● **Task to complete**:
In the listing below, find the line containing "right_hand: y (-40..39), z" and the line containing "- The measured". Repeat exactly those two lines and every line between them, nothing more.

● **Material provided**:
%%
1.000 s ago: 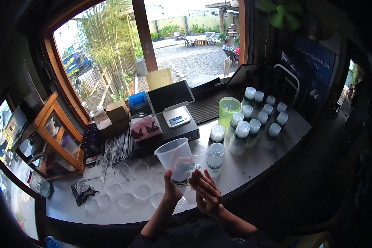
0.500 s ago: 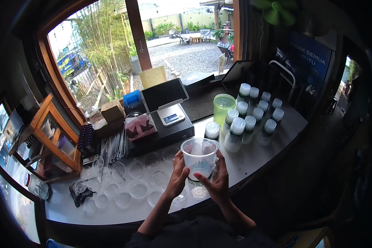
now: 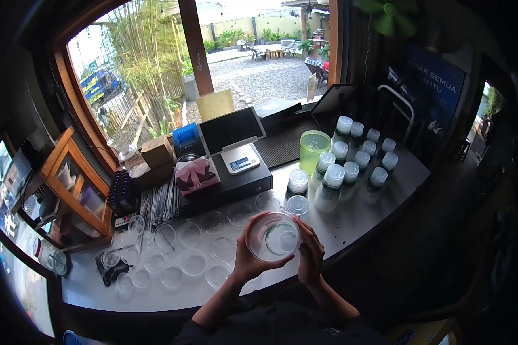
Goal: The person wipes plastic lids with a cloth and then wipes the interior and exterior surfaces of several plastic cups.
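A clear plastic cup (image 3: pixel 274 237) is tilted so its open mouth faces me, and a dark green printed band shows through it. My left hand (image 3: pixel 249 260) is wrapped round the cup's left side and underside, its thumb along the lower rim. On the right side, my right hand (image 3: pixel 311 257) is closed against the cup, its fingers partly hidden. Just beyond the cup lies a clear round lid (image 3: pixel 297 205). Many flat clear lids (image 3: pixel 193 262) are spread over the counter to the left.
Stacks of lidded cups (image 3: pixel 332 177) stand on the right of the counter (image 3: pixel 351 227), beside a green tub (image 3: pixel 315 150). Behind are a tablet (image 3: pixel 232 130), a pink tissue box (image 3: pixel 196 174) and wrapped straws (image 3: pixel 159 205). A wooden cabinet (image 3: pixel 77 185) stands left.
The cup has been tipped so its mouth turns toward me, and lowered slightly. My right hand has shifted round its side. White tissue seen at the cup earlier no longer shows.
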`<state>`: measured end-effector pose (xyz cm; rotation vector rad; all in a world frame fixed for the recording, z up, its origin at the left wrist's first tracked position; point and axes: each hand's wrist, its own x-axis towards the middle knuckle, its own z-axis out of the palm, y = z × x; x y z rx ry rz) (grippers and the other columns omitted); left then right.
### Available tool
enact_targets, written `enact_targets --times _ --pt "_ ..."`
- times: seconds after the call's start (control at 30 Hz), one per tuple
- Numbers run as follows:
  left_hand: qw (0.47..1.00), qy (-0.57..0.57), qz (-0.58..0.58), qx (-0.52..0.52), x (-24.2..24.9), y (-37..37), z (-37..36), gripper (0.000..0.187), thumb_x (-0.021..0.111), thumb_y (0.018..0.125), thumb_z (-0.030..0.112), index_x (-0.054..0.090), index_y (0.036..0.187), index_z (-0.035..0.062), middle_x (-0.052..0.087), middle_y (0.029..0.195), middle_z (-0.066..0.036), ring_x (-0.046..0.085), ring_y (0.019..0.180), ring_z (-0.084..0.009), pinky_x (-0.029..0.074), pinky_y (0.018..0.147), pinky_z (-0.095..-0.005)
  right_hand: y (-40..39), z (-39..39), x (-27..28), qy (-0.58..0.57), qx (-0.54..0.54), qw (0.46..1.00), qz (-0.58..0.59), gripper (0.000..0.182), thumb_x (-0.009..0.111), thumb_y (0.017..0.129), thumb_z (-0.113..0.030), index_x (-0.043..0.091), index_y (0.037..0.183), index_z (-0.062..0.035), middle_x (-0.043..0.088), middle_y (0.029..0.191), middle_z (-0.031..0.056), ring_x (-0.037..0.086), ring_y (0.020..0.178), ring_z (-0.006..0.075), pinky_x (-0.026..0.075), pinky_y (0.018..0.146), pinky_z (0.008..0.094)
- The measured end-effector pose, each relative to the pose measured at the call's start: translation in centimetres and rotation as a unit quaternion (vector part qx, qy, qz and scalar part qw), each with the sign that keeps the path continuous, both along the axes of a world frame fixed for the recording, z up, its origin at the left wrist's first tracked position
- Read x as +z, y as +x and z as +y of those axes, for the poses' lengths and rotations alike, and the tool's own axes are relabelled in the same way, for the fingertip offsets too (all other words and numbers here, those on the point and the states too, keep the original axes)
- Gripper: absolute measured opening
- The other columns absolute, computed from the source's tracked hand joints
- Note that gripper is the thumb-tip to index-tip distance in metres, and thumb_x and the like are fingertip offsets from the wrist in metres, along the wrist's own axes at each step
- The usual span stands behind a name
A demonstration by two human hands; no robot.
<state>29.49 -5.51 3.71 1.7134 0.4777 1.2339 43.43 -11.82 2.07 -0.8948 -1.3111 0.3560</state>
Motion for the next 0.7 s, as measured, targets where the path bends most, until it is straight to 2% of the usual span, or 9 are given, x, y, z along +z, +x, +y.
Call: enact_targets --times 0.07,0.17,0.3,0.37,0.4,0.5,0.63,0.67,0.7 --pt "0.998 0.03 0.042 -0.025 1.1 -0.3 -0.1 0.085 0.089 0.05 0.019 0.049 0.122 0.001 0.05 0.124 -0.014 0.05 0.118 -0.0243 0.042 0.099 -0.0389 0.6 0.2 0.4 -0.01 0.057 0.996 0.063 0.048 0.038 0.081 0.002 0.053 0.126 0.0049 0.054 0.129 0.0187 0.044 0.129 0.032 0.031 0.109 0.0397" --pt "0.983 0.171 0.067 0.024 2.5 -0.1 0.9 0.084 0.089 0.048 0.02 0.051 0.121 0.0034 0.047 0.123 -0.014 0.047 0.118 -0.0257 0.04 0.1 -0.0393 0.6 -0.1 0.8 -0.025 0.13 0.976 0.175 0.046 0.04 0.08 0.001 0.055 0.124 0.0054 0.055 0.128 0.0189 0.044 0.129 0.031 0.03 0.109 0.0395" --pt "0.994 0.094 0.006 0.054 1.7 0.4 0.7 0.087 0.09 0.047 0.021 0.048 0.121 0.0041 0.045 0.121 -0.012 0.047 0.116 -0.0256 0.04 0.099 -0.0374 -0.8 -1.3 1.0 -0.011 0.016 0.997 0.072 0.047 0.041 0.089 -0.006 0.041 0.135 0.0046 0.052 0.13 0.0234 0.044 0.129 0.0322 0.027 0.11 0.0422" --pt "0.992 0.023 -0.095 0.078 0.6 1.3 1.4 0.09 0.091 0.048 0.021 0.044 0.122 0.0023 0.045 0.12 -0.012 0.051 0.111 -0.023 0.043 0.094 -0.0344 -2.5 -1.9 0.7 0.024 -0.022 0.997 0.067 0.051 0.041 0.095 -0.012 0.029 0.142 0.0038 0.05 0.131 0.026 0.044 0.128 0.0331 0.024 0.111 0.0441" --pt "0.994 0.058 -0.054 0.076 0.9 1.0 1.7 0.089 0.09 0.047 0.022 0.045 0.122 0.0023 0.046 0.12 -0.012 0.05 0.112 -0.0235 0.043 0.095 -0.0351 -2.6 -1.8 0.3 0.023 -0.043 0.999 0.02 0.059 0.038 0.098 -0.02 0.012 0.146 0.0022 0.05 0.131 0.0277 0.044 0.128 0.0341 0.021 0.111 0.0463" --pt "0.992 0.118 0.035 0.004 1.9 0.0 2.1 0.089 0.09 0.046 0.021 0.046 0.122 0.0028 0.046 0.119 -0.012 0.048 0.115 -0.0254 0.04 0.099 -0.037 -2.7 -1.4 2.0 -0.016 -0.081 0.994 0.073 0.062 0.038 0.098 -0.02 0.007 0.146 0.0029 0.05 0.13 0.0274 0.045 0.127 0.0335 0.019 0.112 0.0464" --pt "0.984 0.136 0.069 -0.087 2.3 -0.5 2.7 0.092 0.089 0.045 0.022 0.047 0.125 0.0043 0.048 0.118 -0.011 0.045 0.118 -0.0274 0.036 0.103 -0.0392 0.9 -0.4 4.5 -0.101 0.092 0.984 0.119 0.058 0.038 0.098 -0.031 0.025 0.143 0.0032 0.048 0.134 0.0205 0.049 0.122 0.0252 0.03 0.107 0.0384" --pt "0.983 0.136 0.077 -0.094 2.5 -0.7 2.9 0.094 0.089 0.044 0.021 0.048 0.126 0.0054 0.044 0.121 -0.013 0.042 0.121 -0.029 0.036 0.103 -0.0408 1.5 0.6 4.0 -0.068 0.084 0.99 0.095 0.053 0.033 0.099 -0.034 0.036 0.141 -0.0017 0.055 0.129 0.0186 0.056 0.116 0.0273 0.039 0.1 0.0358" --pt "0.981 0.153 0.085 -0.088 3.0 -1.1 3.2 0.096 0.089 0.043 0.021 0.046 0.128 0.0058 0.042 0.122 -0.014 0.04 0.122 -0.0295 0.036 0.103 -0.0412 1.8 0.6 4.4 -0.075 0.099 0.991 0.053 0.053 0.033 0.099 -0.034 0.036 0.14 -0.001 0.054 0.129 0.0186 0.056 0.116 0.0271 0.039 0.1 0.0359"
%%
● **Written response**:
  right_hand: y (-40..39), z (-39..39), x (-27..28), qy (-0.58..0.57), qx (-0.54..0.54), qw (0.46..1.00), qz (-0.58..0.59), gripper (0.000..0.182), thumb_x (-0.009..0.111), thumb_y (0.017..0.129), thumb_z (-0.113..0.030), index_x (-0.043..0.091), index_y (0.037..0.183), index_z (-0.062..0.035), middle_x (-0.043..0.088), middle_y (0.029..0.191), middle_z (-0.031..0.056), ring_x (-0.037..0.086), ring_y (0.020..0.178), ring_z (-0.006..0.075), pinky_x (-0.026..0.075), pinky_y (0.018..0.146), pinky_z (0.008..0.094)
- The measured end-effector pose, each relative to the pose measured at the call's start: translation in centimetres and rotation as a unit quaternion (vector part qx, qy, qz and scalar part qw), each with the sign that keeps the path continuous, both along the axes of a world frame fixed for the recording, z up, its origin at the left wrist's first tracked position

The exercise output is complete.